Recorded information Block Start

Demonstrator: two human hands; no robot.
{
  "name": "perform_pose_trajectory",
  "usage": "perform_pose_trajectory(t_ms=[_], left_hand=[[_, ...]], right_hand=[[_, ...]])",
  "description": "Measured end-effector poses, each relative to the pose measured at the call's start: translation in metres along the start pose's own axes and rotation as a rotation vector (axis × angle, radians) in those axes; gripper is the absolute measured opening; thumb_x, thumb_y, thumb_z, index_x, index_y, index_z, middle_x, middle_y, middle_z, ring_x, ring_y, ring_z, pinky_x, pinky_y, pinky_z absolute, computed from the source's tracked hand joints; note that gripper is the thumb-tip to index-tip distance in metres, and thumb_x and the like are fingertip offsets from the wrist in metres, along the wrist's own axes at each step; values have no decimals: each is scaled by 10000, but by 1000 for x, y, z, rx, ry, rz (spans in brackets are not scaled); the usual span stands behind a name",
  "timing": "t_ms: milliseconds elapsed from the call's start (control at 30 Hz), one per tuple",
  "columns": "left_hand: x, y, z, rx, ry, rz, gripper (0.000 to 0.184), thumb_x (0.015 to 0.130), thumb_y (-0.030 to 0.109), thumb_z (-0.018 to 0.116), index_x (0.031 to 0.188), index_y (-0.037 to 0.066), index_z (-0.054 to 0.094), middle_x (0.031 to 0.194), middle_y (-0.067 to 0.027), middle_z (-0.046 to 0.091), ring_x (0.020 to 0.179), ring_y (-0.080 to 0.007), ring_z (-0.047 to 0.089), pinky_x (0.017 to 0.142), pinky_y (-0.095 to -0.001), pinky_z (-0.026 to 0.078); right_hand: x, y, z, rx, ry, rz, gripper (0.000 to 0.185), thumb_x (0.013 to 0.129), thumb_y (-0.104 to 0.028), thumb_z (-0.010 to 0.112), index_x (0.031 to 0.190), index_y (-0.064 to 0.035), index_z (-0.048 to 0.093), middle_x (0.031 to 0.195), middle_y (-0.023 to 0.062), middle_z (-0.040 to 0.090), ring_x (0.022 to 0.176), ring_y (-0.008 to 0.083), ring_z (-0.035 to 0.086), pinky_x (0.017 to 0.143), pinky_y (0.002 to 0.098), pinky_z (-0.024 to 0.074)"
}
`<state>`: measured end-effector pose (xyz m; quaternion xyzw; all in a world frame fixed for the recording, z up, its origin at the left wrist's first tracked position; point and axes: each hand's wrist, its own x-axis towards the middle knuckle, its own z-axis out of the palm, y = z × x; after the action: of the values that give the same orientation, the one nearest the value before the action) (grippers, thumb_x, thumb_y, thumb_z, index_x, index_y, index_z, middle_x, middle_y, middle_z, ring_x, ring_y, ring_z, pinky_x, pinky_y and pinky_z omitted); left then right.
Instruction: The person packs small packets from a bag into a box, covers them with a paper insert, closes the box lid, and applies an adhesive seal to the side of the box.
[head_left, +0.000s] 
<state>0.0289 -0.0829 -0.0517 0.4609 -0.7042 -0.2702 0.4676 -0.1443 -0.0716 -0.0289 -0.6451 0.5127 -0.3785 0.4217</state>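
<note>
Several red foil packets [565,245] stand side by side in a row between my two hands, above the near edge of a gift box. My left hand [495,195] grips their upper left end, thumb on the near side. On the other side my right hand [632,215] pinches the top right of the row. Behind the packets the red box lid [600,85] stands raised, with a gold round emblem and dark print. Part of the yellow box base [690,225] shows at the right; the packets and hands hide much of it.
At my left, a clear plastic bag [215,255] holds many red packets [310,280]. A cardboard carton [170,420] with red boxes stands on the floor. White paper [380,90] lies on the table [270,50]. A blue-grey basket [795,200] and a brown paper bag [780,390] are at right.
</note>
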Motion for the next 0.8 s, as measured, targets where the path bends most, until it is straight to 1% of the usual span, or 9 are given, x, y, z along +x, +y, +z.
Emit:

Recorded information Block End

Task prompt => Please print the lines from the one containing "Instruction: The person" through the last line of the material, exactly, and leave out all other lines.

Solution below =>
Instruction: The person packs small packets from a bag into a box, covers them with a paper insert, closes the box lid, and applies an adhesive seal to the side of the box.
[head_left, +0.000s] 
<state>0.0289 -0.0829 -0.0517 0.4609 -0.7042 -0.2702 0.4676 -0.1443 -0.0716 -0.0289 -0.6451 0.5127 -0.3785 0.4217</state>
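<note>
Several red foil packets [565,245] stand side by side in a row between my two hands, above the near edge of a gift box. My left hand [495,195] grips their upper left end, thumb on the near side. On the other side my right hand [632,215] pinches the top right of the row. Behind the packets the red box lid [600,85] stands raised, with a gold round emblem and dark print. Part of the yellow box base [690,225] shows at the right; the packets and hands hide much of it.
At my left, a clear plastic bag [215,255] holds many red packets [310,280]. A cardboard carton [170,420] with red boxes stands on the floor. White paper [380,90] lies on the table [270,50]. A blue-grey basket [795,200] and a brown paper bag [780,390] are at right.
</note>
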Motion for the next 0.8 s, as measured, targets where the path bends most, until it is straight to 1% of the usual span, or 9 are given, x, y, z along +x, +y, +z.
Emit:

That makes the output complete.